### Problem description
Look for the line containing "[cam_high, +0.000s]" and the line containing "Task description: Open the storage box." in the entries below. Copy those two and all lines between them exactly, leaving out pictures.
═══ Provided information
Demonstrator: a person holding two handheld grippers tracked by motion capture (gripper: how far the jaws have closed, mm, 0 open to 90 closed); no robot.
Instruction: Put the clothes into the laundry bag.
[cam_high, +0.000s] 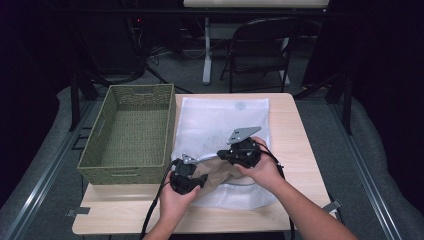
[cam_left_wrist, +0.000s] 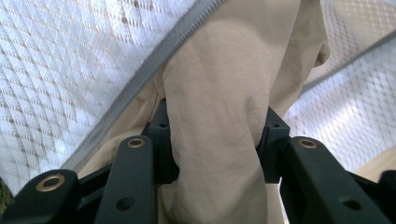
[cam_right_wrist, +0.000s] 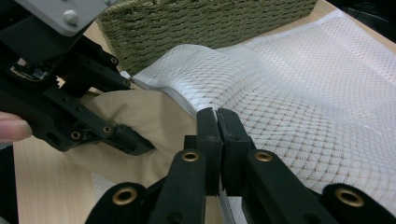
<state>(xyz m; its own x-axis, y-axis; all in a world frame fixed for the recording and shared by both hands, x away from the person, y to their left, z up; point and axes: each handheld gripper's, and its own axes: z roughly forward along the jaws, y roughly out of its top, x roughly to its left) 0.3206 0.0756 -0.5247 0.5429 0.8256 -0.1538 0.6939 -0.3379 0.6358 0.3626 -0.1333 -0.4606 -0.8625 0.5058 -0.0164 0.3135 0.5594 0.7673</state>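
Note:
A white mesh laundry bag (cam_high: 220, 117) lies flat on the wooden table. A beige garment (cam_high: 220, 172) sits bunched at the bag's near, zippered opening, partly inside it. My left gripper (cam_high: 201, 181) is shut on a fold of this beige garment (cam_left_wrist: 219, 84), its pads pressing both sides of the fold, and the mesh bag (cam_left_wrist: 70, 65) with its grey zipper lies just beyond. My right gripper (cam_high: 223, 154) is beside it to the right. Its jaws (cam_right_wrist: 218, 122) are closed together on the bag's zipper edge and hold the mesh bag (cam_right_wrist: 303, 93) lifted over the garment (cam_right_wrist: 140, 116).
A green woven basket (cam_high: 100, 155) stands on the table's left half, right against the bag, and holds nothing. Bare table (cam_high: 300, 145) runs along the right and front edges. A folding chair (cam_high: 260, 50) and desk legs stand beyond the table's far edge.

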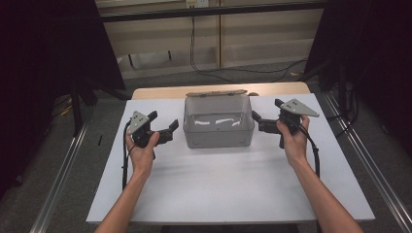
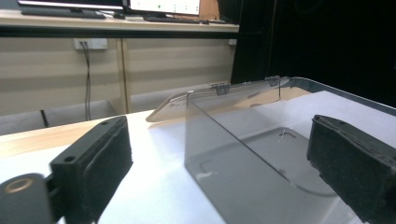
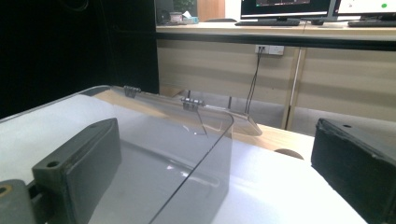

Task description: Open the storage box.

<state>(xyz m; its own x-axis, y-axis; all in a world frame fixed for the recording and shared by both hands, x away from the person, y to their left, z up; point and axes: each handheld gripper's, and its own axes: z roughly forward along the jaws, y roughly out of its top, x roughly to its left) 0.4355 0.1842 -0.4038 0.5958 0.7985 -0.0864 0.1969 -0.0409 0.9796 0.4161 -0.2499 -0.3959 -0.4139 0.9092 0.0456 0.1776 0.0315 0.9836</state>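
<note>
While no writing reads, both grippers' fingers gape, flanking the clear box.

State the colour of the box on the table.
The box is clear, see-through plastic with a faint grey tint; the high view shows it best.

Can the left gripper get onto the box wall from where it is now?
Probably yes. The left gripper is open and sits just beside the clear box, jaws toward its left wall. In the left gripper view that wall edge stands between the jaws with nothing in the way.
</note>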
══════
### Output below
[cam_high, +0.000s] 
[cam_left_wrist, +0.000s] 
[cam_right_wrist, +0.000s] 
<state>(xyz m; its own x-axis, y-axis; all in a world frame fixed for the recording and shared by both hands, x away from the person, y to their left, z up; point and axes: each handheld gripper's, and its own axes: z roughly forward along the jaws, y roughly out of its top, x roughly to its left) 0.3206 0.0756 -0.5247 0.5429 0.8256 -0.1538 0.6939 -0.3379 0.6358 0.3626 -0.1333 -0.4606 -0.8625 0.5058 -0.0164 0.3135 0.5594 0.7673</state>
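Note:
A white mesh laundry bag (cam_high: 220, 117) lies flat on the wooden table. A beige garment (cam_high: 220, 172) sits bunched at the bag's near, zippered opening, partly inside it. My left gripper (cam_high: 201, 181) is shut on a fold of this beige garment (cam_left_wrist: 219, 84), its pads pressing both sides of the fold, and the mesh bag (cam_left_wrist: 70, 65) with its grey zipper lies just beyond. My right gripper (cam_high: 223, 154) is beside it to the right. Its jaws (cam_right_wrist: 218, 122) are closed together on the bag's zipper edge and hold the mesh bag (cam_right_wrist: 303, 93) lifted over the garment (cam_right_wrist: 140, 116).
A green woven basket (cam_high: 100, 155) stands on the table's left half, right against the bag, and holds nothing. Bare table (cam_high: 300, 145) runs along the right and front edges. A folding chair (cam_high: 260, 50) and desk legs stand beyond the table's far edge.
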

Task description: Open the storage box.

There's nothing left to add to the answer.